Despite not being able to be in a lab during term time, I had full-time, hands-on experiment experiences during the break, and I was able to immerse myself in the lab environment. It was almost like a sneak-peak into graduate life at Oxford!

I worked in an immunology lab and focused on T-cell receptor sequencing. I worked on a project on the characterization of antigen specific T cells isolated from influenza-infected or cancer patients. I successfully clones and sequenced the T cell receptor of influenza-specific and tumor antigen-specific T cells, evaluated the function of T cell clones to identify the “good” T cell receptors for disease control, and also designed protein expression constructs for making peptide-MHC class I complex which will be used for isolating HBV-specific T cells from hepatocellular carcinoma patients.
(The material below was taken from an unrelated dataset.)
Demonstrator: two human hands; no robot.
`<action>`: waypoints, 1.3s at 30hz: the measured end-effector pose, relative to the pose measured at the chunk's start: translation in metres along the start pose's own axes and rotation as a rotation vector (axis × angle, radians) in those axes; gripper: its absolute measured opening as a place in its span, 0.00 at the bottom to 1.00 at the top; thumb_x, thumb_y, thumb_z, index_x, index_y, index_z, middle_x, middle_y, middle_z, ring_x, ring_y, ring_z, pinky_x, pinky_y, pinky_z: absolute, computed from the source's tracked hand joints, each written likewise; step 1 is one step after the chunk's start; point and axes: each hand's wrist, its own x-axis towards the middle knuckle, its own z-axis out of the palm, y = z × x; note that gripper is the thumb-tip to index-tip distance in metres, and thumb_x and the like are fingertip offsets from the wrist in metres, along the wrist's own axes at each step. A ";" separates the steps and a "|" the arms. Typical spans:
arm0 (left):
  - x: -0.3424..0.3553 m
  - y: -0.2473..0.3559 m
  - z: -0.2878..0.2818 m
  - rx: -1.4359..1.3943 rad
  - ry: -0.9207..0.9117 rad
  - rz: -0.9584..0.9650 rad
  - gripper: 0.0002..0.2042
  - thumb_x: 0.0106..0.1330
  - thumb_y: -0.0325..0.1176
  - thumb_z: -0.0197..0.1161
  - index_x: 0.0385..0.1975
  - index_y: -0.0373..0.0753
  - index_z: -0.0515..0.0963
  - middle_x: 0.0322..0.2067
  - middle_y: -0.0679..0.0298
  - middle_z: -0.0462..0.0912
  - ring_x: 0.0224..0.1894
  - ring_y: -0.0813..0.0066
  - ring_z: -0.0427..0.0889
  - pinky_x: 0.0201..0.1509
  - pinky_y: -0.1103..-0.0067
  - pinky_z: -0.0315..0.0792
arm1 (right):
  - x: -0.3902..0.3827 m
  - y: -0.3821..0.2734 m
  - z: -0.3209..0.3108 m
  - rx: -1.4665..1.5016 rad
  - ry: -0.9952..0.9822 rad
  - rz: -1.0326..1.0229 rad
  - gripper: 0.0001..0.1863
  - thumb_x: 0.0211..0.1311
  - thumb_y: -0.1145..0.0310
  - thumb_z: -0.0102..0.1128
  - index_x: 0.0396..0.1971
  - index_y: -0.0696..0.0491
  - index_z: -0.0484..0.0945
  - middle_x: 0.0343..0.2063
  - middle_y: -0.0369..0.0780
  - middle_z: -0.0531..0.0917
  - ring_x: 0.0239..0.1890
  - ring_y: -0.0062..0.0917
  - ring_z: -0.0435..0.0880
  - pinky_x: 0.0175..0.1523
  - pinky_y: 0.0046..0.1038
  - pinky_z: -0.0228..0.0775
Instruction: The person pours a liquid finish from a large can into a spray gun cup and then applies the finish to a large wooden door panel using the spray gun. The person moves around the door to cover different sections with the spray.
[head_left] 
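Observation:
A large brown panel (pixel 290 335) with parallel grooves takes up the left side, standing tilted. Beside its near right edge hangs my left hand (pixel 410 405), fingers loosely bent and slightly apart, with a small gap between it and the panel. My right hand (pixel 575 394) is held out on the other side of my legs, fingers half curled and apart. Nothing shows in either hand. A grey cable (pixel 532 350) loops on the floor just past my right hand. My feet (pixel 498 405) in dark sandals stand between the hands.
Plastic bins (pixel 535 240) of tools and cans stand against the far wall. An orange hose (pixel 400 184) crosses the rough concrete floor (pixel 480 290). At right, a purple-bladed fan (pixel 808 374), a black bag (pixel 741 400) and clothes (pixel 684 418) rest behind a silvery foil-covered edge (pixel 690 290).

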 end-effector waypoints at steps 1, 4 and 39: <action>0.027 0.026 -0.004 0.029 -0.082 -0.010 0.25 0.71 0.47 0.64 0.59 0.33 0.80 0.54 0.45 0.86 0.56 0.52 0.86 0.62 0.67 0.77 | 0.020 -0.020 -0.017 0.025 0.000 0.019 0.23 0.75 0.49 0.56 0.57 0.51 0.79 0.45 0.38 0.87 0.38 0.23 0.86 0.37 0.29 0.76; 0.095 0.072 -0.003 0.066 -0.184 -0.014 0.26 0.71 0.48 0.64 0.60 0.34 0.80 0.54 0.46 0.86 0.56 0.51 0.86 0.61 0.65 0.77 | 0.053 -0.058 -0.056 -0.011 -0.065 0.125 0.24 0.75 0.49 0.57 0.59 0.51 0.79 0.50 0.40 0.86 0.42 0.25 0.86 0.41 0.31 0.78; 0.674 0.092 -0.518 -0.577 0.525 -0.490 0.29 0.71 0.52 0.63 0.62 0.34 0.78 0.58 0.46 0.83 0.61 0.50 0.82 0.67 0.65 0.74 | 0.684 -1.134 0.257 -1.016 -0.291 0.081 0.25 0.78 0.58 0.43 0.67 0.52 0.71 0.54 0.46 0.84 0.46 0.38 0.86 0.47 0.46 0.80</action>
This has been a tremendous opportunity, and now as I think about my next steps and begin my applications for graduate school, I am extremely grateful for taking the extra step in reaching out! STEM-ing abroad may be a less taken path for many students given the limited choices in courses and perhaps also the lack of lab components, but I think I have managed to turn things around and create an absolutely amazing experience. You can too!

Chenyu Zhang is a Biology and Economics student at Lafayette College and studied abroad with IFSA at Oxford University in Oxford, England in Spring 2018.